*WHAT TO PRODUCE*: Some lines below hold "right". Pick them out and copy them.

*DATA*:

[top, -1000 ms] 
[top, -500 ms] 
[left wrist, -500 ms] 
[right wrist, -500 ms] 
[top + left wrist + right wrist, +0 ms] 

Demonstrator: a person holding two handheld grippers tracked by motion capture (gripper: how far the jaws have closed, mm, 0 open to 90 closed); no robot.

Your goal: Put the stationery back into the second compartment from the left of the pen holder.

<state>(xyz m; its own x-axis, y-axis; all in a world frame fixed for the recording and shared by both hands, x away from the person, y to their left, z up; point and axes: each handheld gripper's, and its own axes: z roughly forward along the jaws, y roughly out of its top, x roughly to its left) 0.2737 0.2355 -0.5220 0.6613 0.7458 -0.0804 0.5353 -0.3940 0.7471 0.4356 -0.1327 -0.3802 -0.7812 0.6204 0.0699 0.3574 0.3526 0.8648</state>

*RESULT FOR THIS EXERCISE*:
[right wrist, -500 ms] 
[top + left wrist + right wrist, +0 ms] 

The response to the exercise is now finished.